Consolidation of travel search sites means fewer options for travelers


Expedia's move to buy competitors Orbitz and Travelocity brought yawns from industry analysts who predict that the wave of consolidations in the online travel business will have no impact on what the average consumer finds in search results or pays for trips.

As someone who has followed the gradual decline in usefulness of third-party search and/or booking sites, I disagree. 

The effects of consolidation may not seem apparent at first, Changes occur gradually, and travelers generally are not the winners. Partly to blame are the airlines and hotels which have become more skilled at steering customers directly to their own sites. Once there, comparison shopping is not nearly as easy.
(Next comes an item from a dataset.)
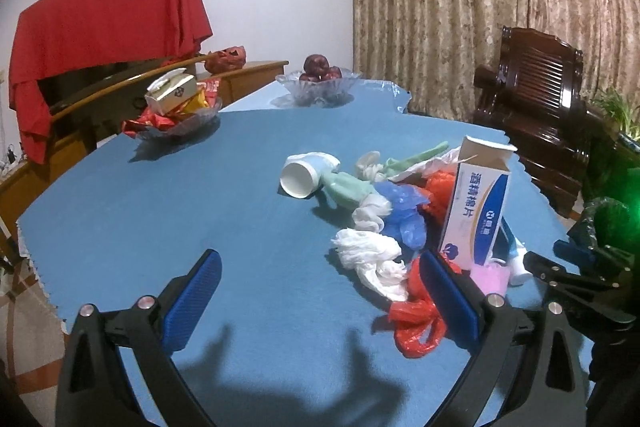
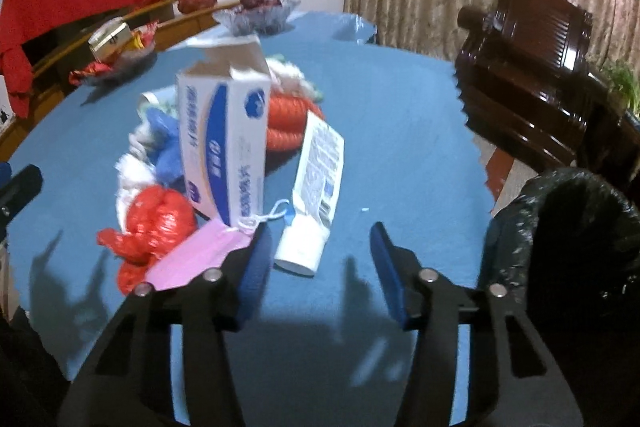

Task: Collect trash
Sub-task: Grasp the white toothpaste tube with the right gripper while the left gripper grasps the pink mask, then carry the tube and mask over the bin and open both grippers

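Round table under a blue cloth, its near edge cut off behind both tools; the trash lies heaped right of the surface's centre. Black-lined waste bin off the right edge, only its rim and dark mouth visible. Two clear glass bowls near the far edge: one of red fruit, one of snack packets and a small carton, the packet print too small to read. White-and-blue open-topped cardboard box, upright, bearing blue Chinese characters and a round logo, blurred in the right wrist view. Crumpled red plastic bag, white tissue wad, blue plastic glove, all touching within the heap. White squeeze tube with a printed back label, text illegible, cap toward the near edge. White paper cup on its side at the heap's far-left margin. Pink face mask, partly hidden under the box. Left gripper: jaws spread wide, empty, right pad beside the red bag. Right gripper: jaws parted, empty, the tube's cap just ahead between them.
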A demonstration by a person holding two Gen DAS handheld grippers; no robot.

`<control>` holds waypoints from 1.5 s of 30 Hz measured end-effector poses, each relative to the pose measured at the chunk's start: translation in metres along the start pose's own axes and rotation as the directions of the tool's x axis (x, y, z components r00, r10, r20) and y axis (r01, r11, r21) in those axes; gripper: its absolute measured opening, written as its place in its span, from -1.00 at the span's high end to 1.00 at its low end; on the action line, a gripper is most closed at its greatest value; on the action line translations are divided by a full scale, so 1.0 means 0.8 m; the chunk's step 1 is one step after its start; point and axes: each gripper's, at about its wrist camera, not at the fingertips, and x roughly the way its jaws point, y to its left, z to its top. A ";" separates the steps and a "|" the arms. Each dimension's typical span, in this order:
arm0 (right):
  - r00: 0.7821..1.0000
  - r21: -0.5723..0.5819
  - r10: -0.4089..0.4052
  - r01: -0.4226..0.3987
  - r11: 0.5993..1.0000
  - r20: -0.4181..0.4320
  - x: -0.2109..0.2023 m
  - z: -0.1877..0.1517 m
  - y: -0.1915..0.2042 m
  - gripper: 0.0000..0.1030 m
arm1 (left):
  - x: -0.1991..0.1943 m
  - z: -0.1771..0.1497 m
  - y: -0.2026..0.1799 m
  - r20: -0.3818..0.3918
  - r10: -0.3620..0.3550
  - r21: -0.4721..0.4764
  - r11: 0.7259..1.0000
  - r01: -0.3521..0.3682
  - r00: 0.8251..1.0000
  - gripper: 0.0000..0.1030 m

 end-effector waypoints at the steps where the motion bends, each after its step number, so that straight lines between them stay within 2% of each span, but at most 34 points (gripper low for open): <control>1: 1.000 0.001 -0.001 0.001 1.000 -0.010 0.006 0.000 0.000 0.08 | 0.002 0.000 -0.001 -0.003 -0.004 0.000 1.000 0.004 1.000 -0.88; 11: 0.995 0.032 0.071 -0.069 0.997 -0.067 0.038 0.004 0.000 0.15 | 0.025 -0.006 -0.016 -0.029 -0.028 0.008 1.000 0.029 0.999 -0.88; 17: 0.992 0.049 0.083 -0.078 0.996 -0.094 0.051 0.004 -0.001 0.17 | 0.033 -0.007 -0.016 -0.038 -0.031 0.004 0.999 0.031 0.999 -0.88; 21: 0.989 0.079 0.107 -0.100 0.992 -0.099 0.054 0.009 -0.009 0.36 | 0.035 -0.007 -0.017 -0.044 -0.040 0.001 0.999 0.040 0.998 -0.88; 23: 0.987 0.098 0.124 -0.114 0.989 -0.104 0.052 0.009 -0.016 0.44 | 0.035 -0.007 -0.019 -0.043 -0.042 0.003 0.999 0.042 0.998 -0.88; 26: 0.988 0.107 0.119 -0.108 0.988 -0.103 0.045 0.006 -0.024 0.44 | 0.033 -0.010 -0.024 -0.045 -0.046 -0.004 0.999 0.046 0.998 -0.88; 33: 0.993 0.118 0.091 -0.082 0.990 -0.073 0.001 -0.012 -0.049 0.45 | 0.021 -0.019 -0.053 -0.052 -0.117 0.006 0.993 0.118 0.992 -0.85; 41: 0.999 0.148 0.051 -0.049 0.988 -0.014 -0.044 -0.024 -0.084 0.45 | 0.014 -0.036 -0.106 -0.068 -0.190 0.077 0.978 0.195 0.979 -0.52; 45: 0.999 0.156 0.032 -0.030 0.987 -0.007 -0.053 -0.029 -0.098 0.45 | 0.019 -0.045 -0.132 -0.072 -0.190 0.125 0.972 0.198 0.979 -0.30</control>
Kayak.com, which started out a meta-search site for finding complete and non-biased listings of the lowest air fares with direct links to the airlines for booking, used to be my go-to site for one-stop air searches. With the exception of Southwest, nearly all airlines participated because Kayak didn't actually sell tickets, but rather steered business to the airlines via the direct links. 

But things have changed since Priceline acquired Kayak in  2012. Unlike Kayak, Priceline competes with the airlines by selling tickets. The result: No more direct links to some of the major airlines for booking. 

Example: I tried searching Kayak recently for a flight between Seattle and London, Fare results came up for flights on British Airways, Iceland Air and Air Canada, but there were no direct links to those airlines for booking. 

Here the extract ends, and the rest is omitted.